→ **What the task requires**: Please copy every line from the following entries in which the word "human" appears.

*** Material supplied Section Begins ***

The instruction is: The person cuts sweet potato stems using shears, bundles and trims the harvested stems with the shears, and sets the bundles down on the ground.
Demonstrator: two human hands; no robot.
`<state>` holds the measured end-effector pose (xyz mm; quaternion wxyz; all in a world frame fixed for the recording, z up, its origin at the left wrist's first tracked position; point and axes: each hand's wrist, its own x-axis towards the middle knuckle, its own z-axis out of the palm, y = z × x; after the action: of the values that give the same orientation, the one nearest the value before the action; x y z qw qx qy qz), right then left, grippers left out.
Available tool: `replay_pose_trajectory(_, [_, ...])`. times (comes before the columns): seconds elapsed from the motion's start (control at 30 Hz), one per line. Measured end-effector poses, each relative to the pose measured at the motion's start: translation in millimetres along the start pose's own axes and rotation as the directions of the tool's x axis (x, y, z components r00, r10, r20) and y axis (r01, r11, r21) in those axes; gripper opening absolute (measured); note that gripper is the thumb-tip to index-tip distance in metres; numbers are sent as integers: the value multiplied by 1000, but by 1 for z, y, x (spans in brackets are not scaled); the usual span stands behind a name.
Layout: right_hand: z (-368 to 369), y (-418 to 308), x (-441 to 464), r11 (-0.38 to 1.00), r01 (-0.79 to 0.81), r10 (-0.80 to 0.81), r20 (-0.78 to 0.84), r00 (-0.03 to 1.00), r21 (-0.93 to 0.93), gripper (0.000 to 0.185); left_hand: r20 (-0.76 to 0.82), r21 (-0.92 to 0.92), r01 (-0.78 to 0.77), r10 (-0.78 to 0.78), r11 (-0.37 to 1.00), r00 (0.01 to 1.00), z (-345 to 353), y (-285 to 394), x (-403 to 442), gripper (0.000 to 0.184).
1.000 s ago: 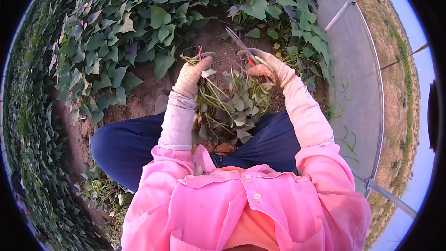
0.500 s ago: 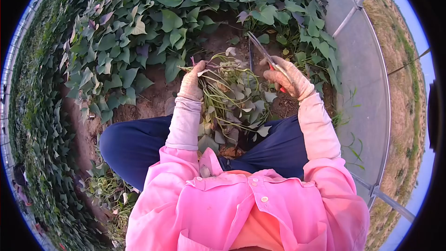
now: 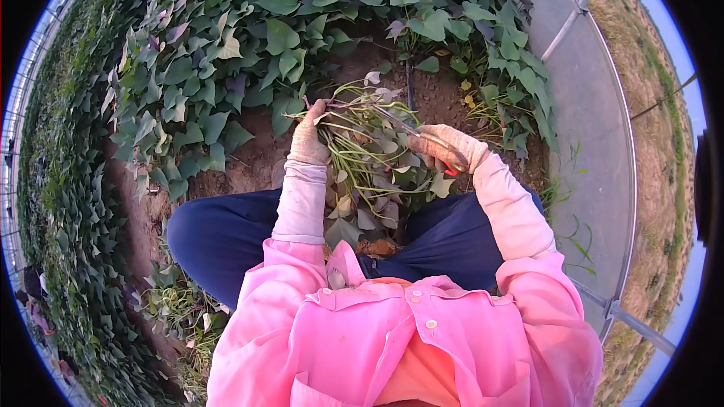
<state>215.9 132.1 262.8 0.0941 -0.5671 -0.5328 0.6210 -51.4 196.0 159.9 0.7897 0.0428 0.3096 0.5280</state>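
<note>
My left hand (image 3: pixel 309 136), in a soiled work glove, is closed around a bunch of cut leafy vines (image 3: pixel 354 147). Their stems fan out to the right and the leaves droop between my knees. In my gloved right hand (image 3: pixel 445 149) is a pair of scissors (image 3: pixel 396 120) with red on the handle, its blades pointing up and left into the stems of the bunch. Leaves partly cover the blade tips, so I cannot tell whether they are apart.
Dense heart-shaped leaves (image 3: pixel 283 38) grow ahead and to the left. A thin black pipe (image 3: pixel 409 83) lies on the brown soil (image 3: pixel 445 98). At the right stands a grey sheet wall (image 3: pixel 588 128) with metal poles. More vines (image 3: pixel 181 309) lie beside my left knee.
My right hand has moved left and slightly down, bringing the scissors from beside the bunch into its stems. The left hand has stayed nearly still.
</note>
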Motion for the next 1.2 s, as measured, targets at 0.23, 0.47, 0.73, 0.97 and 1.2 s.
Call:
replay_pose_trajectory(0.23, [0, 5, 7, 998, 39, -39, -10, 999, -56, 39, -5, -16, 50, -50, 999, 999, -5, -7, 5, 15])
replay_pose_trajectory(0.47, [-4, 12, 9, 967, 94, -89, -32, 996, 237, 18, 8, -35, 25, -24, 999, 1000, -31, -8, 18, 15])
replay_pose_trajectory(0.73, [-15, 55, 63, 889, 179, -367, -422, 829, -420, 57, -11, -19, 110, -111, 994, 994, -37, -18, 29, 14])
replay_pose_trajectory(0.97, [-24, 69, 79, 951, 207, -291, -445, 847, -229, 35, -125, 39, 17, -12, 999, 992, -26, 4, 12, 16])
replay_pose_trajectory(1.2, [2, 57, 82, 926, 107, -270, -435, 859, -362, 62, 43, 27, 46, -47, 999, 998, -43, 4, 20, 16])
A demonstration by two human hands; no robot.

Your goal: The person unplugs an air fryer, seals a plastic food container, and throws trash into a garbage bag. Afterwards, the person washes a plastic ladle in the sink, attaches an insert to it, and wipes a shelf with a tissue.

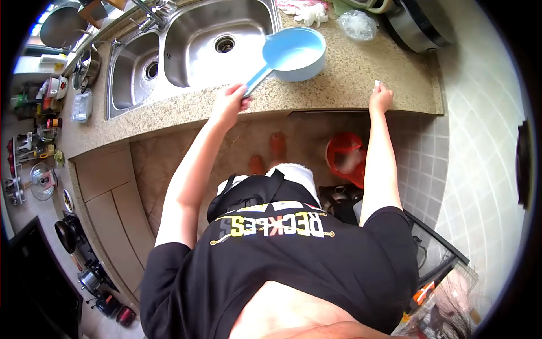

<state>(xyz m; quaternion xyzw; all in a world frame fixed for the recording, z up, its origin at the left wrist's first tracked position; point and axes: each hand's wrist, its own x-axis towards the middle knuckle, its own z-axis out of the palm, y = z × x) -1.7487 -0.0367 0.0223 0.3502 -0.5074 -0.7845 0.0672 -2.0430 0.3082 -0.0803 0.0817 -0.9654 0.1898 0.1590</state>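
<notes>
Our left hand [230, 104] around one blue dipper [299, 56] by the two-basin sink [195, 28], right hand [381, 99] curled, contents unclear, "RECKLES" on one shirt [299, 251].

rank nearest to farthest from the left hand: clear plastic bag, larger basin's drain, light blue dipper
1. Light blue dipper: handle in the left hand
2. Larger basin's drain: ahead of that hand
3. Clear plastic bag: to the right, past the dipper

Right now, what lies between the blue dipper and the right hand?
In the head view, only a bare stretch of speckled countertop shows between the blue dipper and the right hand.
</notes>
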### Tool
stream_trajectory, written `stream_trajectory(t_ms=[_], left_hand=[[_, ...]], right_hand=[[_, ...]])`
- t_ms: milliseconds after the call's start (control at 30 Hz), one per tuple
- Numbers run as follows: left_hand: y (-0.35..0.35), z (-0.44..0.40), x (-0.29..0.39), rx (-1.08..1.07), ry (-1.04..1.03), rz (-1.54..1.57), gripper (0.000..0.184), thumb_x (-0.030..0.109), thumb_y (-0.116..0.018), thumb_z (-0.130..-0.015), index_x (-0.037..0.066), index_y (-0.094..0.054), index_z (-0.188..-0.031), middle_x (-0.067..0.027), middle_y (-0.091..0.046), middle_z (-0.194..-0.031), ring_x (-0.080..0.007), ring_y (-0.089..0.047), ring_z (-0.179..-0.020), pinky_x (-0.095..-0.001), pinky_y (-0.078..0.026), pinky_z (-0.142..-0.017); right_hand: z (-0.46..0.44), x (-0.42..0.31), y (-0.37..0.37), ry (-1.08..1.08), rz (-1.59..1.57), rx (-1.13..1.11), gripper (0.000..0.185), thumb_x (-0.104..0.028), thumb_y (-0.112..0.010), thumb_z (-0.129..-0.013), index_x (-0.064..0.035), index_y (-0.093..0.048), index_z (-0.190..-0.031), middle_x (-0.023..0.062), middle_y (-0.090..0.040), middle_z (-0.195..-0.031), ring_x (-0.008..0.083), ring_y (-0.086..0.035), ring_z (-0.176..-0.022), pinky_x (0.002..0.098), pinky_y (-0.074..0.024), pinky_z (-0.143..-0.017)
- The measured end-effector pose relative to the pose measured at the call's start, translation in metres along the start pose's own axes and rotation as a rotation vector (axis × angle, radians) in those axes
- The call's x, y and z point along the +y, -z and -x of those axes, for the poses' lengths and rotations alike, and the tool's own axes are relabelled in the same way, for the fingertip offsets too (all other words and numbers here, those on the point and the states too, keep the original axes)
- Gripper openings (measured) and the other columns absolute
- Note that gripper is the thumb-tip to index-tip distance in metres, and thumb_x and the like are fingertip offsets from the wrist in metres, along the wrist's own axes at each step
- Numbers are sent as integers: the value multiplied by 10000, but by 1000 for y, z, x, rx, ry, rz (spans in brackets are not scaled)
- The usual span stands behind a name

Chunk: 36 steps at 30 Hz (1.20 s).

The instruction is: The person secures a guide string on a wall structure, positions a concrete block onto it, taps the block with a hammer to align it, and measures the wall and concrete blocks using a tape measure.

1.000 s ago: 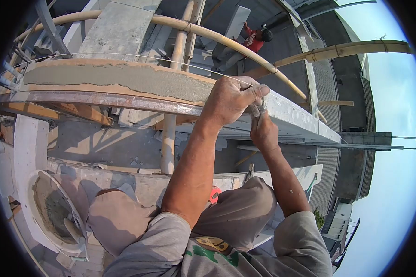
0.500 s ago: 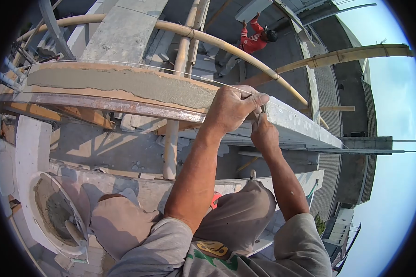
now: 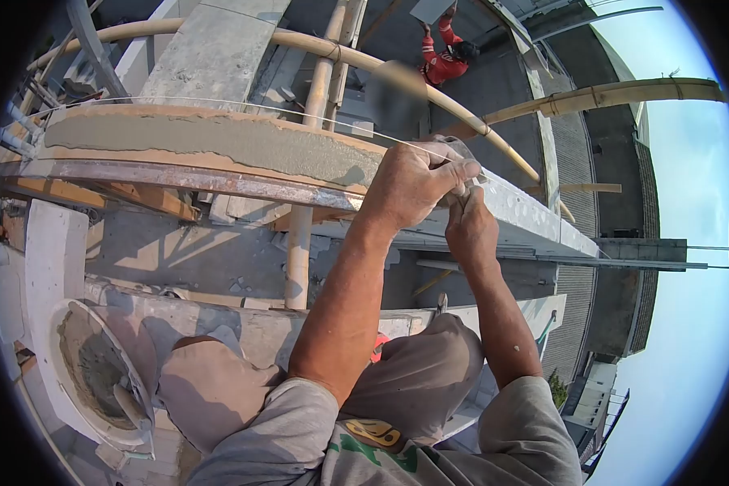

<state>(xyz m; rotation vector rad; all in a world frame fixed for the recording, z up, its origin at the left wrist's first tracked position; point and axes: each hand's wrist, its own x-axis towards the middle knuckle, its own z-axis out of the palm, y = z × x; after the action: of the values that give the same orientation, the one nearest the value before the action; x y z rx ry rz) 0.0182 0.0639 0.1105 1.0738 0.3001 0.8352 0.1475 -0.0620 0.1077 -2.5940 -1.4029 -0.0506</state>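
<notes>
Above the end of the mortar bed, my left hand (image 3: 409, 182) is closed, its thumb pressed against the fingers. A thin white string (image 3: 300, 112) runs taut from the far left along the wall to this hand, which appears to pinch it. A small grey piece (image 3: 460, 149) shows beyond the fingers; its kind is unclear. Just below and right, my right hand (image 3: 472, 231) is closed in a pinch against the left fingertips, hiding what it grips. Wet mortar (image 3: 219, 142) coats the wall top on the left. A pale block (image 3: 526, 212) extends right from the hands.
A bucket of mortar (image 3: 65, 324) with a tool in it stands at lower left. Bamboo poles (image 3: 364, 61) cross behind the wall. Below, a co-worker in a red shirt (image 3: 444, 66) holds a pale slab (image 3: 429, 10). A plank (image 3: 211, 57) lies at upper left.
Both hands have shifted slightly right. More of the grey piece shows beyond my left fingers. The co-worker's slab has moved up, and a dark blurred patch now covers the area beside them.
</notes>
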Motion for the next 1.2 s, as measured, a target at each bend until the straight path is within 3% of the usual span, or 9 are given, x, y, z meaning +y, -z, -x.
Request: stream_trajectory(t_ms=[133, 400, 533, 767, 900, 967, 1100, 1133, 1200], left_hand=[[1, 1, 2, 5, 72, -4, 381, 405, -735, -819, 29, -688, -772, 6, -593, -601, -28, -417, -451, -208, -277, -398], [4, 2, 0, 27, 68, 16, 329, 346, -740, -822, 26, -686, -773, 18, -577, -580, -14, -432, -460, -185, -275, -396], [2, 6, -1, 31, 41, -59, 304, 322, -740, -824, 20, -706, -829, 0, -615, -619, -16, -455, -485, -188, -295, -415], [5, 1, -6, 33, 2, 2, 302, 313, -740, -823, 15, -714, -862, -3, -629, -644, -21, -479, -517, -196, -326, -444], [5, -2, 1, 23, 35, 31, 307, 313, -744, -821, 11, -707, -855, -3, -620, -633, -18, -457, -491, -194, -294, -409], [3, -2, -16, 59, -86, 11, 310, 315, -746, -819, 10, -706, -857, -1, -614, -626, -15, -435, -467, -192, -267, -387], [6, 0, -4, 32, 98, 57, 309, 319, -753, -813, 17, -705, -853, 5, -607, -620, -13, -438, -485, -192, -274, -404], [3, -3, -10, 49, -13, 14, 307, 327, -750, -816, 24, -705, -839, 6, -607, -620, -11, -435, -489, -189, -277, -407], [2, -1, -8, 47, 53, 27, 314, 336, -747, -818, 25, -705, -827, 8, -607, -621, -14, -433, -488, -193, -278, -408]], right_hand=[[6, 57, -40, -24, 245, -237, 194, -178, -539, -900, -22, -429, -936, 258, -636, -748, 450, -636, -738, 538, -485, -667], [4, 3, -7, 38, -1, 48, 203, -173, -558, -889, -13, -446, -943, 259, -642, -753, 451, -633, -726, 533, -484, -675], [-4, 48, -37, 3, 246, -227, 230, -187, -565, -886, -12, -440, -968, 264, -640, -751, 461, -632, -744, 539, -481, -678], [5, 3, -7, 85, -92, 126, 211, -176, -556, -899, -17, -445, -982, 252, -639, -752, 457, -627, -729, 528, -482, -653], [4, 37, -32, -70, 323, -291, 219, -185, -568, -895, -15, -449, -968, 241, -650, -774, 449, -635, -731, 522, -496, -657], [-10, 28, -27, -34, 253, -208, 219, -182, -567, -895, -17, -445, -970, 247, -648, -771, 449, -636, -734, 522, -496, -658], [-6, -8, 5, 26, 24, 11, 218, -175, -571, -890, -20, -443, -974, 262, -642, -761, 456, -637, -741, 521, -500, -664], [-3, -7, 2, 48, -41, 75, 225, -187, -571, -894, -23, -438, -972, 276, -636, -753, 461, -637, -740, 527, -497, -660], [5, 31, -28, -22, 169, -131, 231, -198, -568, -899, -26, -432, -970, 279, -635, -754, 462, -636, -740, 533, -491, -659]])
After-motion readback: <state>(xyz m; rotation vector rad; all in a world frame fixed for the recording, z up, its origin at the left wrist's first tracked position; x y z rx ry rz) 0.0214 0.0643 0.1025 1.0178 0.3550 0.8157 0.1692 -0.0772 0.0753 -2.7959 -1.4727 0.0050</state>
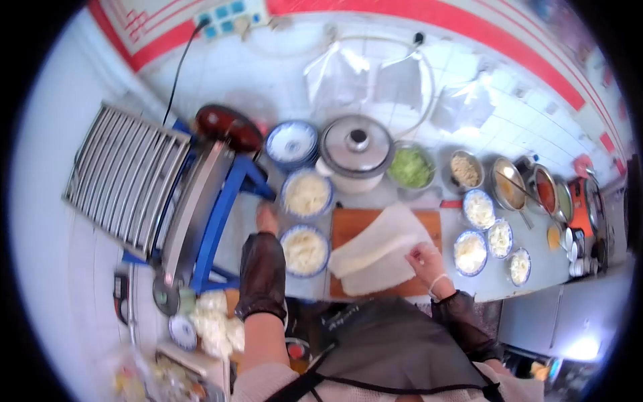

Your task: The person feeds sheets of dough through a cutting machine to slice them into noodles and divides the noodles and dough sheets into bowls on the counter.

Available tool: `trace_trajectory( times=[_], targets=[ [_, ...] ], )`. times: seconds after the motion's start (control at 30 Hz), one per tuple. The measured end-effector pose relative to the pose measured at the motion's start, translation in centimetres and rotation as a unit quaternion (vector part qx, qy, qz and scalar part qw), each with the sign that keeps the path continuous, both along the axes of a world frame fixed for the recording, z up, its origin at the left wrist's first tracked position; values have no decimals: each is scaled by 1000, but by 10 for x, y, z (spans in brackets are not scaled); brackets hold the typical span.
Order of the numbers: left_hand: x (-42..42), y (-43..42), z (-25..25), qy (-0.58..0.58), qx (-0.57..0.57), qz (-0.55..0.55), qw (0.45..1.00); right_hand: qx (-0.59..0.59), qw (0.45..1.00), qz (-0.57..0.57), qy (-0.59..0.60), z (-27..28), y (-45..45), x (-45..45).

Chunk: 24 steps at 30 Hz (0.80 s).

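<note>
The pale sheet (383,256) lies partly folded on the cutting board (345,226). At the board's right side, the right hand (424,261) has bent fingers at the sheet's edge; left of the board, past two filled bowls (284,253), the left hand (267,218) is near the blue frame (223,218), finger state unclear

Two hands (266,218) (423,261), one board (345,223), one pot (353,179), one bowl stack (293,143) and six separate blue-rimmed bowls (307,193) (305,251) (479,209) (499,238) (470,253) (520,266) of pale food.

Black cord (175,80) at wall sockets (226,19)
</note>
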<state>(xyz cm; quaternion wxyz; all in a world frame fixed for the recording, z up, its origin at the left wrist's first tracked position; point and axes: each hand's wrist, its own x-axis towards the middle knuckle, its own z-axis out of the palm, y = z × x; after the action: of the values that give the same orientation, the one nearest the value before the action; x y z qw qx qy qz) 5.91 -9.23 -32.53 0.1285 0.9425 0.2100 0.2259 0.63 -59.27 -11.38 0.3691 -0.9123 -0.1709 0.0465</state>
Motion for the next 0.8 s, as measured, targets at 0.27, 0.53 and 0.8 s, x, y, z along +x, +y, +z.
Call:
trace_trajectory(
  times=[0.27,0.53,0.8],
  targets=[
    [-25,16,-57,103,-63,78,990,68,996,51,-35,71,55,119],
    [-35,-111,138,-92,-292,120,944,-338,701,120,-616,77,64,403],
    [88,-102,104,-134,-153,24,979,-267,709,263,-598,112,39,436]
  ],
)
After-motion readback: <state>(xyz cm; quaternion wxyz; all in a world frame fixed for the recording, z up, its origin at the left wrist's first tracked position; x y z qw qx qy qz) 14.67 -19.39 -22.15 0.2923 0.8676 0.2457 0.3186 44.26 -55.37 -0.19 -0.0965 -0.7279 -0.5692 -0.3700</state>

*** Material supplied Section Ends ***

→ **Task result**:
Demonstrator: two human hands; no robot.
A demonstration by two human hands; no robot.

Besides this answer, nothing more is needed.